Quality-of-life outcomes and unmet needs between ileal conduit and orthotopic ileal neobladder after radical cystectomy in a Chinese population: a 2-to-1 matched-pair analysis

BMC Urology > Ausgabe 1/2015
Yi Huang, Xiuwu Pan, Qiwei Zhou, Hai Huang, Lin Li, Xingang Cui, Guodong Wang, Ren Jizhong, Lei Yin, Danfeng Xu, Yi Hong
Wichtige Hinweise

Electronic supplementary material

The online version of this article (doi:10.​1186/​s12894-015-0113-7) contains supplementary material, which is available to authorized users.
Yi Huang, Xiuwu Pan and Qiwei Zhou contributed equally to this work.

Competing interest

The authors declare that they have no competing interests.

Authors’ contributions

YH (Huang), XP and QZ designed the study. YH (Huang), XP, QZ, HH, LL, JR, LY, DX and YH (Hong) acquired the data. YH (Huang), XP and QZ did the statistical analysis of the data. YH (Huang), XP, QZ, HH and LL interpreted the data. YH (Huang), XP and QZ drafted the manuscript. XC and GW provided a critical revision of the manuscript. All authors read and approved the final manuscript.

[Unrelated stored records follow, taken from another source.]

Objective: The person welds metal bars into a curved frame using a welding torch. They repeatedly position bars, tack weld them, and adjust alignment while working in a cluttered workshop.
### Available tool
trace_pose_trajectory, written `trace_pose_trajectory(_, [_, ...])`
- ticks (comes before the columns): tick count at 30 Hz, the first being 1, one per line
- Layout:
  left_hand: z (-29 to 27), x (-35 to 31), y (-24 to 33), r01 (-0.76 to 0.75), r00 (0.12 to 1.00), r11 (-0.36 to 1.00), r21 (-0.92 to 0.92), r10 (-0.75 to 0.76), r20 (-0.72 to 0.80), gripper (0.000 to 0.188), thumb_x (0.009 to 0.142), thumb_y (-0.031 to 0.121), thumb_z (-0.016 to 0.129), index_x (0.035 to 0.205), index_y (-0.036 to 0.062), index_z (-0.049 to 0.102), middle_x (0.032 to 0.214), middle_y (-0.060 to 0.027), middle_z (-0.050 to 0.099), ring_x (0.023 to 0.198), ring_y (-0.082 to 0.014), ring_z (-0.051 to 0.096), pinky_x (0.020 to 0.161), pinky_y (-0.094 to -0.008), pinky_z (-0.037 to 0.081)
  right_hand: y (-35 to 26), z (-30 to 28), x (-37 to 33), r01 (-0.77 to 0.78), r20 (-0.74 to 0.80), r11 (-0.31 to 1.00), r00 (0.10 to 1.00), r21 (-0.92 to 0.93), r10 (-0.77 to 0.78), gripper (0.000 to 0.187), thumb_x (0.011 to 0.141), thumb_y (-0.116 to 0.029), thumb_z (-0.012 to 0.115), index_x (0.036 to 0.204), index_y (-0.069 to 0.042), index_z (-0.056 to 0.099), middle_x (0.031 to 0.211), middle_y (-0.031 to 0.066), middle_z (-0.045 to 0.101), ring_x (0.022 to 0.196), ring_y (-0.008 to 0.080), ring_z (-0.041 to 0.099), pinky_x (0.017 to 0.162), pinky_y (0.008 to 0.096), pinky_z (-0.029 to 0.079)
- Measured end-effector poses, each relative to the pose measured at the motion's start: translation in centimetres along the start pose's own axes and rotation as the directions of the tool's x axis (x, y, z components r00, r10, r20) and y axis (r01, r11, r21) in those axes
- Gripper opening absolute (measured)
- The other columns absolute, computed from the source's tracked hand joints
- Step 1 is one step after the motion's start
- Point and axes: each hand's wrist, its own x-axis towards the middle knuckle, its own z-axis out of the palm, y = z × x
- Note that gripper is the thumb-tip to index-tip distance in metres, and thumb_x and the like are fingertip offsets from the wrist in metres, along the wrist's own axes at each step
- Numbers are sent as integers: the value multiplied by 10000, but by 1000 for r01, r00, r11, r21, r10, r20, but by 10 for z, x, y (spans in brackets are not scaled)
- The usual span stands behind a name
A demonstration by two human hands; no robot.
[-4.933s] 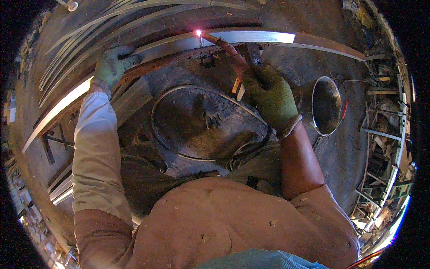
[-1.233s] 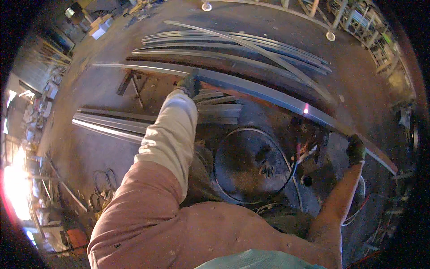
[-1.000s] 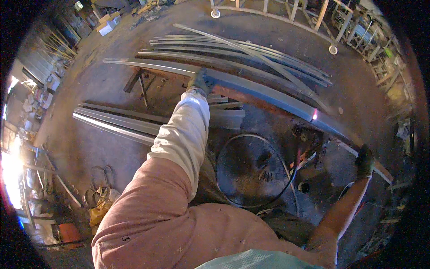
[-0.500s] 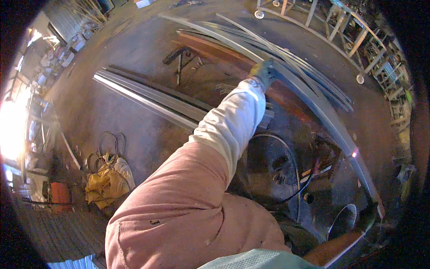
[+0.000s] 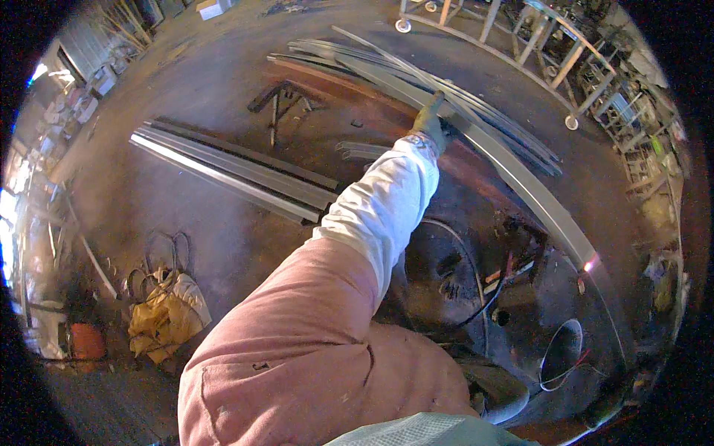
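- Far left: an orange bucket-like thing (image 5: 88, 342), contents not visible.
- Centre: the left hand (image 5: 429, 125) is closed around the long grey beam (image 5: 524, 180), which has shifted off the rusty bar (image 5: 327, 80); apparently it is being moved, not heated.
- Right: an open cylinder-like ring (image 5: 563, 349), inside unclear; beyond it, the beam's glowing spot (image 5: 590, 265).
- Lower right: the right hand (image 5: 610, 403), too dark to tell its grip.

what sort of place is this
Probably a metalworking shop: metal strips lie stacked on the floor, a spot glows on the long bar under the gloved left hand, and a wheeled frame stands beyond.
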Motion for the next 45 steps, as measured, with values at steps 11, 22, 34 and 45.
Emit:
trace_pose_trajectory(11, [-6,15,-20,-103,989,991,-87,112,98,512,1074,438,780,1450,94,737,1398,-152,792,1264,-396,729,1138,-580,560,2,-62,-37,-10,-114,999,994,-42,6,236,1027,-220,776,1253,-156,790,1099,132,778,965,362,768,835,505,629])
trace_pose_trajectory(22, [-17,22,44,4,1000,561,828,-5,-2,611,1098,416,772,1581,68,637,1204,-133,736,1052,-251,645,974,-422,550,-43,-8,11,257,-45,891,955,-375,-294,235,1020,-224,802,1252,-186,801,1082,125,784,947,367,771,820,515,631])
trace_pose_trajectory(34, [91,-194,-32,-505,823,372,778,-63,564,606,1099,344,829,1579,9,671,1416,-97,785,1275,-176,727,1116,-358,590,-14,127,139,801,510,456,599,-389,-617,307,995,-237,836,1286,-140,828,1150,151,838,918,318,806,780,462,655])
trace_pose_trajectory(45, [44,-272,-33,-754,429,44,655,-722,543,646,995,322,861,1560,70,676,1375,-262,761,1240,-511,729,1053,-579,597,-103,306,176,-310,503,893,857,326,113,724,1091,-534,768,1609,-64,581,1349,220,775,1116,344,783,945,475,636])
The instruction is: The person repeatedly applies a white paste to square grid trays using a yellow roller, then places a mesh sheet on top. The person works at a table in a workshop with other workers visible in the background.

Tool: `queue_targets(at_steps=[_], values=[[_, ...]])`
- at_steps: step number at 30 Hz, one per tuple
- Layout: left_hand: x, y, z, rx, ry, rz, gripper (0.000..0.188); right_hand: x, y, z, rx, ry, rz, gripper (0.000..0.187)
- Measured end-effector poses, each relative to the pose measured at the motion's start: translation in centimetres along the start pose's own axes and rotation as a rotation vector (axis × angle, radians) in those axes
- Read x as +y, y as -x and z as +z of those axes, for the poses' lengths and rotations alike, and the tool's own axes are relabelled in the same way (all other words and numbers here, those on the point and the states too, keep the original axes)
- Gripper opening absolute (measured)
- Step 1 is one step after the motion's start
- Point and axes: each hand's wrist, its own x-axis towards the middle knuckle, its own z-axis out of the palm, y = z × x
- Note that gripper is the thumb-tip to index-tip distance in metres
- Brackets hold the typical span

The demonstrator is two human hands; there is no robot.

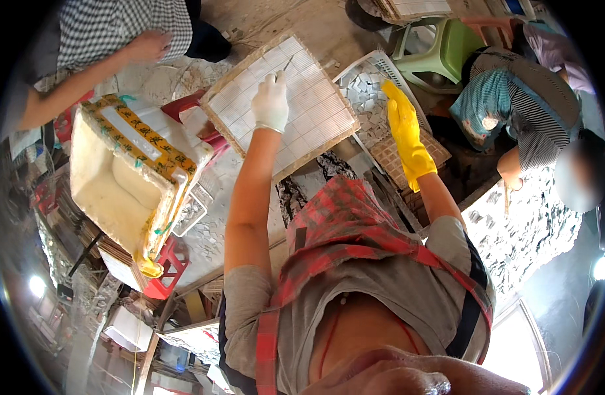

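My left hand [269, 104], in a white glove, is closed around a thin pointed metal tool [289, 62]. It is over a square board [309, 108] covered with a grid of pale square tiles inside a brownish rim. To the right, my right hand [408, 135] wears a yellow rubber glove. Its fingers stretch out over the edge of a white plastic basket [389, 68] of loose whitish tile pieces [366, 92]. Nothing shows in that hand, though its palm side is hidden. A brown gridded tray [398, 161] lies beside the yellow glove.
A foam box [111, 174] with yellow tape stands at left, above a red plastic stool [169, 270]. One person's arm [85, 89] reaches in at upper left. Another person [526, 99] works at right beside a surface of scattered pale pieces [520, 224]. A green stool [441, 56] stands at the back.
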Motion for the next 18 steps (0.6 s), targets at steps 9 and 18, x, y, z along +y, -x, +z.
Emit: queue_targets(at_steps=[9,18], values=[[0.7,-1.7,0.9,-0.065,-0.149,0.025,0.036,4.5,3.9,-1.4,0.097,-0.124,0.201,0.042],[1.1,-2.1,-0.4,-0.099,-0.181,0.014,0.038,5.2,4.6,-1.0,0.073,-0.09,0.219,0.041]])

Health-related quality-of-life (HRQoL) is an important consideration after radical cystectomy (RC). Lack of effective ways to assess HRQoL after RC and unawareness of disease-specific problems related to ileal conduit (IC) and orthotopic ileal neobladder (OIN) are serious problems. The present study was to evaluate and compare morbidity and HRQoL between IC and OIN after RC, and examine their unmet needs in the two groups.


A retrospective analysis was made of 294 patients treated with RC in our hospital between 2007 and 2013. Matched pair analysis was used to determine the patients of IC and OIN groups. Patient HRQoL between IC and OIN groups was assessed using the bladder-specific bladder cancer index (BCI) and European Organization for Research and Treatment of Cancer Body Image scale (BIS) questionnaires. Unmet information of patients undergoing these two urinary diversions was recorded through individual interviews.

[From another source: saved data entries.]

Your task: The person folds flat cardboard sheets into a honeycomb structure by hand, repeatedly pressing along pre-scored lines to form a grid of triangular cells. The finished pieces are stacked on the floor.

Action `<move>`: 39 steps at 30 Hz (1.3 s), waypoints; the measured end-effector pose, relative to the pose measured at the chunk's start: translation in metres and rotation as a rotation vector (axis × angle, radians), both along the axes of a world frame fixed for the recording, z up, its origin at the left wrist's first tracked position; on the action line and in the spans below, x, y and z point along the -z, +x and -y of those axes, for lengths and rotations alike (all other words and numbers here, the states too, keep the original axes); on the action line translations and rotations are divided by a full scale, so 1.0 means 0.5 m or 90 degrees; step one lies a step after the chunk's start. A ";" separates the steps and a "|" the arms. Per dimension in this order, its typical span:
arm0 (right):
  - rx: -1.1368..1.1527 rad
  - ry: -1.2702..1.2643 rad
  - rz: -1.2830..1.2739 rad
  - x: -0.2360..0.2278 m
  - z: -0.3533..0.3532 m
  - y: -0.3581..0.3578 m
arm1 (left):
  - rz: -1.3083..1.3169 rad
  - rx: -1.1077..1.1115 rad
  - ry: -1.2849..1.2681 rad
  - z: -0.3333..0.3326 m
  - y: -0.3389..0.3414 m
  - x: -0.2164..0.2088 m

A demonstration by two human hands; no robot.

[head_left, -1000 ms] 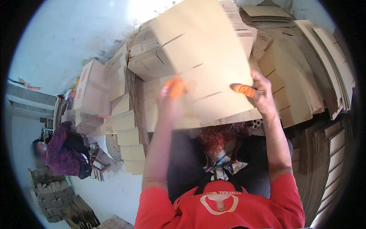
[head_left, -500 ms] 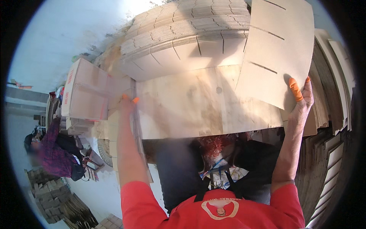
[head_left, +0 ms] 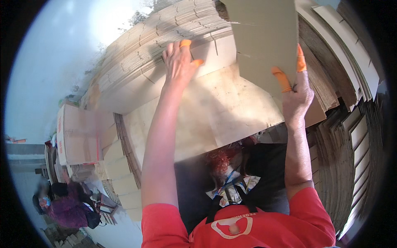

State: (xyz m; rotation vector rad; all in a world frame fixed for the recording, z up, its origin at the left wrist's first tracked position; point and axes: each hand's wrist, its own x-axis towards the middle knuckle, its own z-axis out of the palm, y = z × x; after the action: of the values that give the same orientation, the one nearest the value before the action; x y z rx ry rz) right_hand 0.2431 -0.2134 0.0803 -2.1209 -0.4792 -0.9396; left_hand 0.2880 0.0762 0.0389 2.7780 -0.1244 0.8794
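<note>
My right hand grips the lower right edge of a slotted cardboard sheet, which stands raised at the upper right. Orange finger covers sit on its thumb and a finger. Stretched forward, my left hand has its fingers apart and nothing in them; it wears orange covers too. That hand is over the front edge of a tall stack of slotted cardboard sheets; whether it touches them I cannot tell. Below both hands lies a pale board work surface.
A closed carton stands at the left, with flat cardboard pieces beside it. More cardboard sheets lean at the right, with stacked pieces below. Another person is at the far lower left.
My left hand has moved from the board's left edge forward and right to the stack. My right hand has shifted left and forward with the cardboard sheet, which has turned to a darker face.
</note>
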 end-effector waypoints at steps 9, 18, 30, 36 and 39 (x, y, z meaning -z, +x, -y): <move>-0.060 0.005 -0.004 0.020 0.013 0.003 | -0.064 -0.011 0.079 0.033 0.105 0.020; -0.103 0.038 0.036 0.014 -0.004 0.002 | 0.085 0.123 0.114 0.042 0.055 0.028; -0.091 0.021 0.055 0.024 0.003 0.005 | 0.112 0.139 0.196 0.061 0.052 0.021; -0.091 0.038 0.027 0.012 -0.004 -0.002 | 0.029 0.103 0.180 0.040 0.054 0.050; -0.087 0.009 0.024 0.018 0.000 0.000 | 0.101 0.117 0.187 0.045 0.046 0.045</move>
State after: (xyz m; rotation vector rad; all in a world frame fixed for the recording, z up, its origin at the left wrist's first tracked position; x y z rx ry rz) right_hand 0.2431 -0.2133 0.0711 -2.0328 -0.6267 -0.9030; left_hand 0.3111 0.0535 0.0166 2.8917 -0.5674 1.1097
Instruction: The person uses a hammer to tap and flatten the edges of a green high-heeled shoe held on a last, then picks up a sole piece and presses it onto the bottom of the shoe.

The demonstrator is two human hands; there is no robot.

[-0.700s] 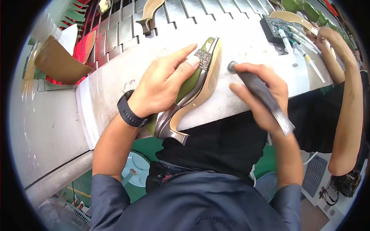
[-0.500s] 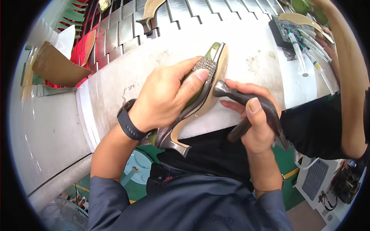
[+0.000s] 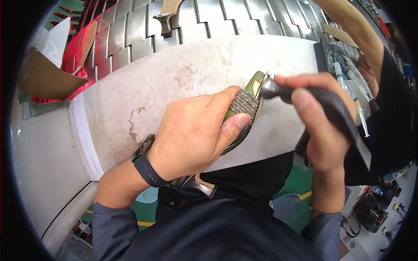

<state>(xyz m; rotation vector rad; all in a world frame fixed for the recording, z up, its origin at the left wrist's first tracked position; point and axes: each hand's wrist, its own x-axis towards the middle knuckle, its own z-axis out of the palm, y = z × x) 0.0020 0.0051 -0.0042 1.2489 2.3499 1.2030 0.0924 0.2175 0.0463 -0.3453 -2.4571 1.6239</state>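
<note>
My left hand (image 3: 191,126) is wrapped over a high-heeled sandal (image 3: 205,187), its thumb on the glittery strap (image 3: 244,102). A green shoe last (image 3: 257,78) sits inside the shoe and shows at the toe. The heel points toward my body, over the table's near edge. My right hand (image 3: 326,117) is closed round a dark metal shoemaker's hammer (image 3: 344,115). Its rounded face is at the toe-end edge of the sole; whether it touches, I cannot tell. My palm hides most of the shoe's middle.
A pale, stained worktable (image 3: 187,69) lies under the shoe. Beyond it runs a metal slat conveyor (image 3: 235,19) carrying another heeled shoe part (image 3: 165,19). At right, several syringes (image 3: 363,117) lie beside a dark foam block (image 3: 323,56), near another person's arm (image 3: 355,21). A brown curved sheet (image 3: 45,76) stands at left.
The hammer has moved up and right, from the sole's side to the toe end. The shoe and my left hand have shifted slightly right and toward me.
</note>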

Of the 117 included patients, 39 patients were treated with OIN and the other 78 matched patients with IC as controls for matched pair analysis. There was no significant difference in baseline characteristics between the two groups. OIN patients showed significantly better BIS scores in terms of HRQoL outcomes after RC at a short-term (<1 year) follow-up level, but there was no significant difference at a long-term (>1 year) follow-up level between the two groups. Interestingly, urinary bother (UB) and urinary function (UF) were poor in OIN patients at the one-year follow-up level, but there was no significant difference in UB between the two groups at the long term follow-up level. Unmet needs analysis showed that OIN patients had a more positive attitude towards treatment and participated in physical and social activities more positively, although they may have more urine leakage problems.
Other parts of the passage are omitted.